Immediate Postoperative Treatment
After surgery, the patient is transferred to the room where he/she remains bedridden for a few hours until total recovery. Then, under the supervision of a physiotherapist, the patient is mobilized by walking with the help of a walking cane, while he/he is taught specific exercises to support and strengthen hip muscles.
Many patients are discharged at night on the same day, while others remain hospitalized for 1 night and are discharged in the next morning with instructions and treatment.
The physiotherapeutic rehabilitation program depends on the problem for which the operation was performed and on the type of therapeutic intervention. Partial charging with a walking cane is usually recommended for 1-3 weeks and commencement of physiotherapy after 3-5 days. A specific exercise program is designed for each patient to practice at home.
It is not recommended to sleep in a lateral position on the operated hip. Sleep in the supine position, or better still in the prone position, is recommended in order to extend the hip flexors.
Driving and Traveling
Driving is allowed progressively after 2-3 weeks. It is advisable to practice in an open parking lot earlier to make sure that you have control of the car and that the driving reflexes have returned. It is possible to travel immediately after surgery, even by plane, but it is advisable in this case to receive preventive anticoagulation agents.
Continuous Passive Motion Therapy (CPM, Continuous Passive Motion)
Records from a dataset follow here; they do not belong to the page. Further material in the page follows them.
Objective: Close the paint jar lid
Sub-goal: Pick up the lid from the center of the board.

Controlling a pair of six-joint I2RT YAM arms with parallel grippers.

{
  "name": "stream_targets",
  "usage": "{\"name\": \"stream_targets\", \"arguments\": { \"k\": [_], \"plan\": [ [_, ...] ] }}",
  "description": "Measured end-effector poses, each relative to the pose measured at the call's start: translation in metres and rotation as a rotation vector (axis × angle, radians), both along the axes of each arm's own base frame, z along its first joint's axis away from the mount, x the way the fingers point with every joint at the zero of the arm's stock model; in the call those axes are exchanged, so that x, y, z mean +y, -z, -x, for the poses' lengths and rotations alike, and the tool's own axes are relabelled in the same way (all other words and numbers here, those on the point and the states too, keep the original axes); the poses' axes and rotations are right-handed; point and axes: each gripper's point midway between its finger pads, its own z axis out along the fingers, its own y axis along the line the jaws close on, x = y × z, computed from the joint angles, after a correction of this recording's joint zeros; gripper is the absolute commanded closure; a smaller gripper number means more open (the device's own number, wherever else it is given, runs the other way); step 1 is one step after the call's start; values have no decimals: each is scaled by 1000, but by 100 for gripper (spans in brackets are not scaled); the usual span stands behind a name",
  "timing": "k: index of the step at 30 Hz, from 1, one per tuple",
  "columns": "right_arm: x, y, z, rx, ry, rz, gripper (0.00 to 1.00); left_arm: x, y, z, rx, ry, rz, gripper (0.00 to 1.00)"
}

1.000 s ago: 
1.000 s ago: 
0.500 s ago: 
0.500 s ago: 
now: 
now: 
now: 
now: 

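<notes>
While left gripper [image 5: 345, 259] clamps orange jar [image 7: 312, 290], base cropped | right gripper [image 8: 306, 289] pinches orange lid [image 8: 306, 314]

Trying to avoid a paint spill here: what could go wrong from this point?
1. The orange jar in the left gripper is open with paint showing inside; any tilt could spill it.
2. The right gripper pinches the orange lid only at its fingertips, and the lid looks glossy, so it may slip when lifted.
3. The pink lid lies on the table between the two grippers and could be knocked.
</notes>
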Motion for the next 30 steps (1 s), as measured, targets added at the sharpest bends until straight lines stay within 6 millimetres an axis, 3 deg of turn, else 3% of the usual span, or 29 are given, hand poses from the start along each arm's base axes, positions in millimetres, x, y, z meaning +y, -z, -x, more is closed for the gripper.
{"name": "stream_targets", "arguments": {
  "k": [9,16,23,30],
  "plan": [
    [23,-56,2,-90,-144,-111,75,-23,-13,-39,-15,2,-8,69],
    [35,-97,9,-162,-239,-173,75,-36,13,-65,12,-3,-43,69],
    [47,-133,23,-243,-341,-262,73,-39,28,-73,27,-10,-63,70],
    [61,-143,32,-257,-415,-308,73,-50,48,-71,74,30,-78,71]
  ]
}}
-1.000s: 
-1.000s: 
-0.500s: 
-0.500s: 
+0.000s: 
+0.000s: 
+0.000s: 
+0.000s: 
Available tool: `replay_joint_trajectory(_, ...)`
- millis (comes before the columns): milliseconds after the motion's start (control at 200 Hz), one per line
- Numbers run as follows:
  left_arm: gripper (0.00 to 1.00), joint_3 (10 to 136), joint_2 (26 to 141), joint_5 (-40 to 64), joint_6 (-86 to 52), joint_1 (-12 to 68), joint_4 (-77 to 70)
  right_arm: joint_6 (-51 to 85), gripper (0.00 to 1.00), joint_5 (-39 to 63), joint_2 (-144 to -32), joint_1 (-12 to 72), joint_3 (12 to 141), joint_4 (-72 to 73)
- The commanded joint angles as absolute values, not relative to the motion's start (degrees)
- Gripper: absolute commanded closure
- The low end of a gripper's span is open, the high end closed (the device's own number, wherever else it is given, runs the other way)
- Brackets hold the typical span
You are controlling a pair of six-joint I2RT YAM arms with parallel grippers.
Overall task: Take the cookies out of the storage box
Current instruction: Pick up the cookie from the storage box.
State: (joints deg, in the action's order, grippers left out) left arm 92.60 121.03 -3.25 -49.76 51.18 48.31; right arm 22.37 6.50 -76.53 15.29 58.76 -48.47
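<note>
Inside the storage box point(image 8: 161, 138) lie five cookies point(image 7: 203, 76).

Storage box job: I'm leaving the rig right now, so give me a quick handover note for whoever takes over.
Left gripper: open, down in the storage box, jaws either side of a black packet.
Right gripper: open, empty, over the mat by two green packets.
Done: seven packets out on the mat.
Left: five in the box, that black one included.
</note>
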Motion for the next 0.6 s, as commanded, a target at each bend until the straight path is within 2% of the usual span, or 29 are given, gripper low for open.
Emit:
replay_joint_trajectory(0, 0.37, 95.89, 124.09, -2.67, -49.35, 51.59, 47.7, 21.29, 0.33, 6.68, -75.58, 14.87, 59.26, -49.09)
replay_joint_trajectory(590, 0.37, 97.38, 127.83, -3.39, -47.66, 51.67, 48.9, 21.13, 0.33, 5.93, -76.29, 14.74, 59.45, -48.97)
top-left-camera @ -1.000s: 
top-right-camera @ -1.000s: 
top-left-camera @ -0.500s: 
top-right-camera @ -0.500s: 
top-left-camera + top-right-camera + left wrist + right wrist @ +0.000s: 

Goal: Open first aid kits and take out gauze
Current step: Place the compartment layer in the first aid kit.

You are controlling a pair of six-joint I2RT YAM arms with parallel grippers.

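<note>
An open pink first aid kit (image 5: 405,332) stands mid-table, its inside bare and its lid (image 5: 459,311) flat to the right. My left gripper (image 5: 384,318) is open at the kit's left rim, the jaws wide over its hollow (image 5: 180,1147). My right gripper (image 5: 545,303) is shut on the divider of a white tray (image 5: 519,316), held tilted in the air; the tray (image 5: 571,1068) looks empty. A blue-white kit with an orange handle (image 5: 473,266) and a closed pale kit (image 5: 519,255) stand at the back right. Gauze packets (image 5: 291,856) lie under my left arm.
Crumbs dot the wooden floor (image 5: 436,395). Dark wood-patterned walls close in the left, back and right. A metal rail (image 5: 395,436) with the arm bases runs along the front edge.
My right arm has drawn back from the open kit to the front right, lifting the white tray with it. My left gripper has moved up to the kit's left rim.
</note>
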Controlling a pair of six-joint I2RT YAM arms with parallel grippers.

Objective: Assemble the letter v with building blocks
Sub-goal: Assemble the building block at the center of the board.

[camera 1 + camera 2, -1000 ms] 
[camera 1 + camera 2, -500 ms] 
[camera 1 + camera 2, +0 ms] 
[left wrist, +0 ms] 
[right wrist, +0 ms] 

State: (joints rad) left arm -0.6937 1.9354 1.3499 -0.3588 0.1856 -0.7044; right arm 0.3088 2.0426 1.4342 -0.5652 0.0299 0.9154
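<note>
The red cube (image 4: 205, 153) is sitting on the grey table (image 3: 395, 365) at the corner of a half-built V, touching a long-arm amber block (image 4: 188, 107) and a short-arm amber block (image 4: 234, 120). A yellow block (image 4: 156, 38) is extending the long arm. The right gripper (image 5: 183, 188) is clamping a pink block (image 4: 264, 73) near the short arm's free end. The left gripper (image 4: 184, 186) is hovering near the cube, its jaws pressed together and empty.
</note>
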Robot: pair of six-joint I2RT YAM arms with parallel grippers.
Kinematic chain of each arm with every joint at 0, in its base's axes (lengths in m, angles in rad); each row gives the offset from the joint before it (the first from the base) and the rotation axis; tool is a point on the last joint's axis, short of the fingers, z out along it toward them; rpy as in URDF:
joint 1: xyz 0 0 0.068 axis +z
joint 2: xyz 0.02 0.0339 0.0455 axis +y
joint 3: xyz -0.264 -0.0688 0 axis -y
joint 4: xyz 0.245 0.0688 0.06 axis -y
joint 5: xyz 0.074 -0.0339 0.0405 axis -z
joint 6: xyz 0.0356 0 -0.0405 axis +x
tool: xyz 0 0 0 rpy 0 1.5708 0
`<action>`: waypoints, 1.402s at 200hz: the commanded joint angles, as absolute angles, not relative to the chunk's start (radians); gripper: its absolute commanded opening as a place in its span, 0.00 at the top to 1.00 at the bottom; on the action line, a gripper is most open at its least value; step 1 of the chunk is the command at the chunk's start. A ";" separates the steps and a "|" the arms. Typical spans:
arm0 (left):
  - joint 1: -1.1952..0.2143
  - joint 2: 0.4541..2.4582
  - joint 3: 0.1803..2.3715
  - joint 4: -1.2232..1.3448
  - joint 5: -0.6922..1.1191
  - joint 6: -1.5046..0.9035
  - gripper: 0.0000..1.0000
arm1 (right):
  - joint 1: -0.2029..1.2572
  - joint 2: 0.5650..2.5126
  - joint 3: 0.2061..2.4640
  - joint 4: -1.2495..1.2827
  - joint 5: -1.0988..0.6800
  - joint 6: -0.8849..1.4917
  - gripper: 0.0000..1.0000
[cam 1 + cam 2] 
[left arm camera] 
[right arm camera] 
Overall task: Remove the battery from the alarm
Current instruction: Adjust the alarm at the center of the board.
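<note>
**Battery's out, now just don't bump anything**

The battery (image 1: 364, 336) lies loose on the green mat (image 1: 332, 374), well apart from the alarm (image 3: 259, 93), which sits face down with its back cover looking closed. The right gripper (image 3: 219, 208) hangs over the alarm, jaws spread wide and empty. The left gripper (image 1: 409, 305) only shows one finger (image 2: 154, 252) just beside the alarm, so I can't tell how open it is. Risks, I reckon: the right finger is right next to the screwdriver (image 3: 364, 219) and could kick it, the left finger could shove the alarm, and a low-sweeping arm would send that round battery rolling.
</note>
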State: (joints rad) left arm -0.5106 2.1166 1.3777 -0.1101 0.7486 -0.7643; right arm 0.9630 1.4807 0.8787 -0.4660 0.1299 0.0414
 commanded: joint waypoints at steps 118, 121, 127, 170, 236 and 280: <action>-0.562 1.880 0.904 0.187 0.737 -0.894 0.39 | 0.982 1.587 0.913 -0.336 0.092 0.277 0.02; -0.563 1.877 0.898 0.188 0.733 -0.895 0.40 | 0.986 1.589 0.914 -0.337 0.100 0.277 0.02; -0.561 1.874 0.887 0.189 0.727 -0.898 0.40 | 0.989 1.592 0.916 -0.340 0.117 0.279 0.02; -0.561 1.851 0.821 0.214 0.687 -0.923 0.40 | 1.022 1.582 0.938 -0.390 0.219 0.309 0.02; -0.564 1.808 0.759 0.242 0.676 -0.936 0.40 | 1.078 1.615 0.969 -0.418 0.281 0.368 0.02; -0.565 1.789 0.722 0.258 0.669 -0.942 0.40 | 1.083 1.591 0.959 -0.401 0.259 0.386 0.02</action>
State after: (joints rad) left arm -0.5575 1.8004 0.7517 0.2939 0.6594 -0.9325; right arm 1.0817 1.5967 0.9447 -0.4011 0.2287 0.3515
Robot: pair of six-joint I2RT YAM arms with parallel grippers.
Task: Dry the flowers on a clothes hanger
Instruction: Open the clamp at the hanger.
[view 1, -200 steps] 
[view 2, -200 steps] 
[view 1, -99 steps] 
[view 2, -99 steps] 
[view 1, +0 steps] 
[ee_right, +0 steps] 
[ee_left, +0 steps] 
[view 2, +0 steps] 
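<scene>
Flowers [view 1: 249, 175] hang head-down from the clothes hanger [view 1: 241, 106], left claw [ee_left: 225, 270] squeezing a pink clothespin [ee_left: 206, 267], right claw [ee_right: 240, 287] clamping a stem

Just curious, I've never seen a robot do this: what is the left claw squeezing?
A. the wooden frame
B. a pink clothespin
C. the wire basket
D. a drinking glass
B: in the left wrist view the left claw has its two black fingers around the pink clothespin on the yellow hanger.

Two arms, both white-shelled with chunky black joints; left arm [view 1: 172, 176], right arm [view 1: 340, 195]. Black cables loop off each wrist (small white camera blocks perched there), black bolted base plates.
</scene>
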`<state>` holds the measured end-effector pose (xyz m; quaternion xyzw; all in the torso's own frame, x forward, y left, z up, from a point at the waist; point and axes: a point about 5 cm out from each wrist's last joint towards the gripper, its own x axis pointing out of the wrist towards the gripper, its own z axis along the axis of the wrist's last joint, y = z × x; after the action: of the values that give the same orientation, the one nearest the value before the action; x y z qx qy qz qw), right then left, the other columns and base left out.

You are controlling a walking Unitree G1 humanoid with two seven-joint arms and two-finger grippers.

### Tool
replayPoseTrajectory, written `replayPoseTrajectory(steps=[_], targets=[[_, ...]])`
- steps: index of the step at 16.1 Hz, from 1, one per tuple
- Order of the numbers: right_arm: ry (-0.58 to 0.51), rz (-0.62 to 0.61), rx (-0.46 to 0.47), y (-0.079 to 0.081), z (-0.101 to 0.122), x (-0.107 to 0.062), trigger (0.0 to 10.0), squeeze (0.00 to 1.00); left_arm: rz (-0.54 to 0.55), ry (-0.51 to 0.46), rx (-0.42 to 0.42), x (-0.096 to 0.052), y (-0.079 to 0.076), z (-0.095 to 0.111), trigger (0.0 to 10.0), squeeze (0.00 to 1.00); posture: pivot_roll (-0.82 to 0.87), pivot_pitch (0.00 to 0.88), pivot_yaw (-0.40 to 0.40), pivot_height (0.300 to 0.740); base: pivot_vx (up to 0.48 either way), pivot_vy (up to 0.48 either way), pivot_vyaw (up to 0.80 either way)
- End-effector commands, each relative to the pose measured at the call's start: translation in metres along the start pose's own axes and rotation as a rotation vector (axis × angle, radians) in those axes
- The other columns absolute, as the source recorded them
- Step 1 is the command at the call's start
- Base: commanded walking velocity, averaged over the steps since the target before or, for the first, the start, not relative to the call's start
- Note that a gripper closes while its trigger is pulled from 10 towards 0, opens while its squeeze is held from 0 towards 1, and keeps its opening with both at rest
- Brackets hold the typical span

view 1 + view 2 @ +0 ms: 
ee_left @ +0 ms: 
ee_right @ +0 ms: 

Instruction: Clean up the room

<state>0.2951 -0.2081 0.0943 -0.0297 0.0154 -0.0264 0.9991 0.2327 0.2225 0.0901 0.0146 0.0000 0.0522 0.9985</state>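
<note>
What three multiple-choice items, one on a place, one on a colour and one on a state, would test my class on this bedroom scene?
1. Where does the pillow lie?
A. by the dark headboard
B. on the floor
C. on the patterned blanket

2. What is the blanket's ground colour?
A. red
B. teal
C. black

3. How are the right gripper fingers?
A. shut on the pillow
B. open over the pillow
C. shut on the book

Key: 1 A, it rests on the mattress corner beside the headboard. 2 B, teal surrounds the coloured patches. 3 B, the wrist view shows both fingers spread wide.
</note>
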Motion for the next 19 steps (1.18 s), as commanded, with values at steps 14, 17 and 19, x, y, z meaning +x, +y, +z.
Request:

Postoperatively, it is recommended to use a passive kinesiology device for continuous hip training. The entire lower extremity is positioned in the device which continuously flexes and extends the lower extremity on the hip and knee joints. This avoids stiffness, while having a beneficial effect on the articular cartilage. It is recommended to use the device for 4-6 hours a day or 6-8 hours if there is damage to the articular cartilage.
Back to Work
Returning to work depends on the presence of post-operative pain, which is usually mild and the type of work. In office work, immediate return is possible, while heavy manual labor is preferable to be avoided and return should be considered after a full recovery in approximately 1-3 months. Compliance with the physiotherapy program and continuous practice at home should be ensured at all times.